Edit: I also find it interesting that people think I'm male now.


----------



## liminalthought (Feb 25, 2012)

Ananael said:


> Edit: I also find it interesting that people think I'm male now.


It means you're succeeding. That's how it spreads.


----------



## theof (Sep 23, 2013)

(Based on people's self-typings since I can't even type myself. =P)

Alpha: Friendly and low key but excitable maybe. (This is the one I'm having the most trouble coming up with anything for, possibly because there are fewer active alpha SFs and reading old posts don't always give the right impression.)
Beta: Passionate and prone to drama and trolling. (I had something else last night but I forget, maybe it'll come back to me.)
Gamma: Seriously oriented, seem to like irony and sarcasm. I find them somewhat intimidating and worry about antagonising them.
Delta: Genuine but distant and seem somewhat difficult to connect to.


----------



## itsme45 (Jun 8, 2012)

Ananael said:


> There's nothing wrong with wanting to rely on a credible source with legitimate information.


Yes but the way you decide "credible" is all based on subjective character judgement. The last thing an ILE would do, according to stereotype.

At least that's how I interpreted your post, let me know if you meant something else by _"disgustingly moronic in character"_ and by _"someone I absolutely do not like or do not care for"_. 




> Why not?


You seemed to be into bossing (?) people around with the aim of executing things well and materializing goals. Seems to be Te and/or Se. More "and" than "or", though. 

_"I really like telling people what they should do and why they should do it (most people listen)." _

_"I usually end up advising her or bossing her around while she usually chastises me for some dumb thing I did or empathizes with my struggles (the basis of our relationship, essentially). In the past, my pushiness and her judgmental nature have made for some ridiculous screaming matches"_


The very last part about you not liking her judgemental nature is interesting - is it about her not liking your pushiness?


----------



## LibertyPrime (Dec 17, 2010)

Ananael said:


> There's nothing wrong with wanting to rely on a credible source with legitimate information.
> 
> 
> 
> Why not?


:O we shall need to exorcise the LIE demon out of you!
\o/ begone Te loving barstard! I command thee in the name of thine creator! Jung compells you! Jung compells you!


----------



## Helios (May 30, 2012)

itsme45 said:


> Yes but the way you decide "credible" is all based on subjective character judgement. The last thing an ILE would do, according to stereotype.
> 
> At least that's how I interpreted your post, let me know if you meant something else by _"disgustingly moronic in character"_ and by _"someone I absolutely do not like or do not care for"_.
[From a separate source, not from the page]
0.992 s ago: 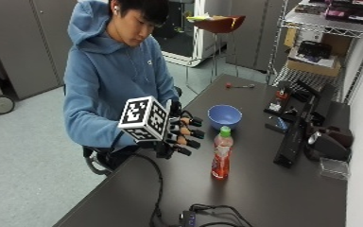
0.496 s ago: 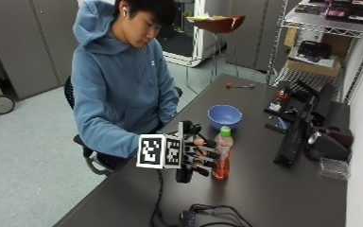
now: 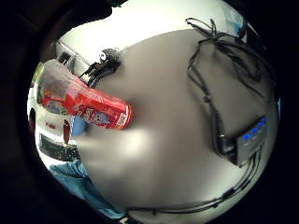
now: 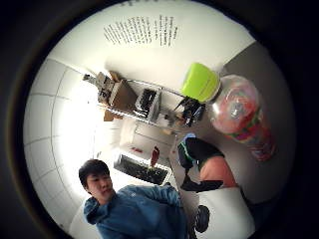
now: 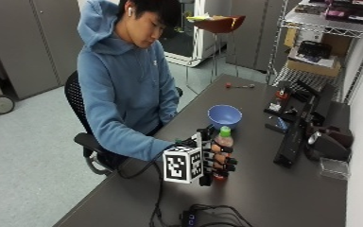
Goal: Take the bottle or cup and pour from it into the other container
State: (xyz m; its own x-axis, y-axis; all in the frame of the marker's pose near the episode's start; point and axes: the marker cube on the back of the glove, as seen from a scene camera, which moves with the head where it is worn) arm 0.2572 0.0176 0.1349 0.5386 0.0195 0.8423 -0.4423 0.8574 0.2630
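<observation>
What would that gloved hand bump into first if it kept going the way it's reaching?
Nothing further: the right hand already meets the bottle, its fingers curled around it. Beyond the bottle in roughly that line sits the dark equipment near the wall, though depth is hard to judge.

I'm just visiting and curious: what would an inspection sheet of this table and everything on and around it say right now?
Surface: dark table, bare in front of the person.
Job's things: bottle with green cap, upright; blue bowl behind it, apart from it.
Clutter: black equipment along the table's far side; a small red item at the far end.
Hand: gloved right hand has its fingers curled round the bottle.
Cables: bundle and small box at the near edge.
Surroundings: wire shelf, grey cabinets, stool.
</observation>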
Someone disgustingly moronic in character usually does not listen much to reason and does not give the best reasoning for the assertions they make. Which is why I label them as such, and gradually assume that they will never post something worth reading. As for people I do not like or care for, they are prone to these things more often than not. 



> You seemed to be into bossing (?) people around with the aim of executing things well and materializing goals. Seems to be Te and/or Se. More "and" than "or", though.
> 
> _"I really like telling people what they should do and why they should do it (most people listen)." _
> 
> ...


Older sibling is going to older sibling though. Part of it is her not liking my pushiness, another part of it her having high standards and expectations for everything. Some of those expectations are not realistic. She may be able to dole out the criticisms, but she can't seem to take them when you do the same to her.


----------



## Kanerou (Oct 8, 2009)

Nonsense said:


> So much trolling even the trolls don't know what's going on?


Trollception. Or Russian Nesting Trolls. Take your pick.


----------



## liminalthought (Feb 25, 2012)

Kanerou said:


> Trollception. Or Russian Nesting Trolls. Take your pick.


Just looking over, The16types makes what I did look painfully weak.


----------



## itsme45 (Jun 8, 2012)

Ananael said:


> Someone disgustingly moronic in character usually does not listen much to reason and does not give the best reasoning for the assertions they make. Which is why I label them as such, and gradually assume that they will never post something worth reading. As for people I do not like or care for, they are prone to these things more often than not.


Ahh alright. Could still be ILE, maybe 





> Older sibling is going to older sibling though.


= ?


----------



## Kanerou (Oct 8, 2009)

liminalthought said:


> Just looking over, The16types makes what I did look painfully weak.


The16types has trolling down to an artform. Lesser mortals should not attempt such perfection.


----------



## itsme45 (Jun 8, 2012)

TreasureTower said:


> Well, I'm leaning towards my current self-identified type: IEI-Ni. I think that I'm much too Fe to be an LII; much too Ti to be an EII; too warm and friendly to be an ILI but too introverted to be an ILE. I am also convinced that I'm am Se Ds and a Ni base. The more I understand about Ni, the clearer that becomes. The whole thing about Quadras confuses me the most because I do relate to the INFJ forum/ While I do like the Alphas, I do find some of them can be a bit too dry for me. I am not completely allergic to emotion; it just has to be nicely balanced with reason. All reason and no feeling can bore me after awhile but all emotion and no rationality can make me feel like shooting myself. I like to be around friendly reasonable people. I can't stand to be around, negative, erratic and contentious types.


Ahh, so Alphas aren't all that perfect after all ?  Okay.

What did you mean by Betas being "intense but (and a positive trait comes here)"? Do you like their intensity or is there any problem with it? Basically I'm asking, what you meant there exactly.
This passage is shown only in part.